If you’re the kind of person who enjoys writing a journal (discussed in Habit 1), you can add a gratitude journal to your practice. Every morning, jot down three things you’re thankful for. They don’t have to be big.

“True happiness is to enjoy the present, without anxious dependence upon the future, not to amuse ourselves with either hopes or fears but to rest satisfied with what we have, which is sufficient, for he that is so wants nothing. The greatest blessings of mankind are within us and within our reach. A wise man is content with his lot, whatever it may be, without wishing for what he has not.”

– Seneca

Habit 3: Physical Exercise (Askesis)

While exercise is clearly not a uniquely Stoic practice, it does compliment the values we’re looking to build and, if you’re anything like me, provides a needed kick to wake up properly in the morning.

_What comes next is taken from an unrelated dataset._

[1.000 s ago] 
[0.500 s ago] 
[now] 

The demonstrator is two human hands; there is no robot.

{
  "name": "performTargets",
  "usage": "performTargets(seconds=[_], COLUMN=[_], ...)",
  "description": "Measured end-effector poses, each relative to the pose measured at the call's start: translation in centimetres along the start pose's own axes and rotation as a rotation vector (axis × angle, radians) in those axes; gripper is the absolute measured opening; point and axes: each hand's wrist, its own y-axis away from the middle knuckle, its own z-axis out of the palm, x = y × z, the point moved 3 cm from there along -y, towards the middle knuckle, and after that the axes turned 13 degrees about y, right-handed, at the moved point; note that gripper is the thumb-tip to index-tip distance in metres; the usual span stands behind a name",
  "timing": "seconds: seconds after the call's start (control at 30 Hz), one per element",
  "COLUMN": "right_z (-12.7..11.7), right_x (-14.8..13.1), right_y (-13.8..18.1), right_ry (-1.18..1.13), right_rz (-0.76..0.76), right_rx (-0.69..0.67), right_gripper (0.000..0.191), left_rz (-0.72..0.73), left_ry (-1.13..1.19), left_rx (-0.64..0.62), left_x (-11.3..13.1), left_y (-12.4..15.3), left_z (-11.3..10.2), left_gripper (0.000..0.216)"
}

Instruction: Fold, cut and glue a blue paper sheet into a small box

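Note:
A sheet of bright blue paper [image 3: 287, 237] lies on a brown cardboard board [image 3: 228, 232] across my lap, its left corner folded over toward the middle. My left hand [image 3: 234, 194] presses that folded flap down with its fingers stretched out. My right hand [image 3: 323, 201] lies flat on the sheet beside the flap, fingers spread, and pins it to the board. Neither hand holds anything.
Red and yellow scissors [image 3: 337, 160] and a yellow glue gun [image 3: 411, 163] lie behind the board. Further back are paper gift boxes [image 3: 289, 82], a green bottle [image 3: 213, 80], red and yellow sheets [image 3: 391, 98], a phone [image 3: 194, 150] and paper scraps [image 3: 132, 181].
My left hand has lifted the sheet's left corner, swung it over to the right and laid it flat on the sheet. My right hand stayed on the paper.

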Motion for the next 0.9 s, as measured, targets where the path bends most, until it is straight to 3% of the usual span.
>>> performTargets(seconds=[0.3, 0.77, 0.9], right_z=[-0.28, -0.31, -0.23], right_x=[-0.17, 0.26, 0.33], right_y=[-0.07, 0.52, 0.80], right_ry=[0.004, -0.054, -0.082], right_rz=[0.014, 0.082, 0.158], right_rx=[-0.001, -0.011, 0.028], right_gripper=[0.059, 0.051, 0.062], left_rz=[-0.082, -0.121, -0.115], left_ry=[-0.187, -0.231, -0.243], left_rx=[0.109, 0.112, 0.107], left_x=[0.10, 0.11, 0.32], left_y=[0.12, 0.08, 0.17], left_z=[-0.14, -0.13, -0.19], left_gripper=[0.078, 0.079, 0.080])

“No man has the right to be an amateur in the matter of physical training. It is a shame for a man to grow old without seeing the beauty and strength of which his body is capable.”


The philosopher Chrysippus was known to be a long-distance runner, the Stoic Cleanthes was a boxer, and the founder of Stoicism, Zeno of Citium, was an active merchant.

Even Plato, whom the Stoics loved, was an avid wrestler.

To these men, their philosophy was not simply theory and debate, it was something to put into practice, and exercise was an excellent compliment to the mental component of their way of life.

Through exercise, we build discipline, strength, and routine and improve both our mental and physical health.

It can be as simple as stretching or as exerting as a hard run. Whatever it is, a morning routine with exercise is almost always better than one without it.

Page Break Image of a Greek Temple

Habit 4: Planning and Prioritizing (PhronEsis)

A Definition: The ancient Greek word ‘Phronesis’ (φρόνησῐς) is a branch of wisdom related to taking practical action towards a desired end. The principle is made up of both making sound judgments and behaving with excellence of character. The principle was a common subject of discussion in ancient Greek philosophy.

You may have already guessed that this principle is core to the practice of Stoic philosophy. The Stoics believed that wisdom was one of the four core virtues we should concern ourselves with, the others being courage, justice, and temperance.

This can be used in our morning routine to think about the day ahead and choose, ahead of time, how we wish to carry ourselves.

First say to yourself what you would be; and then do what you have to do. If evil be spoken of you and it be true, correct yourself, if it be a lie, laugh at it.


Over your morning coffee or tea, you can think of the choices you’ll face and ask yourself, “What would a wise Stoic mentor advise?”

Remember, the goal of following our own Stoic morning routine is not just to prepare for the day ahead but also to develop a resilient and focused mindset that will help you navigate life’s challenges as they present themselves day-to-day.

These practices are flexible, and you can adapt them to suit your own personal needs and circumstances.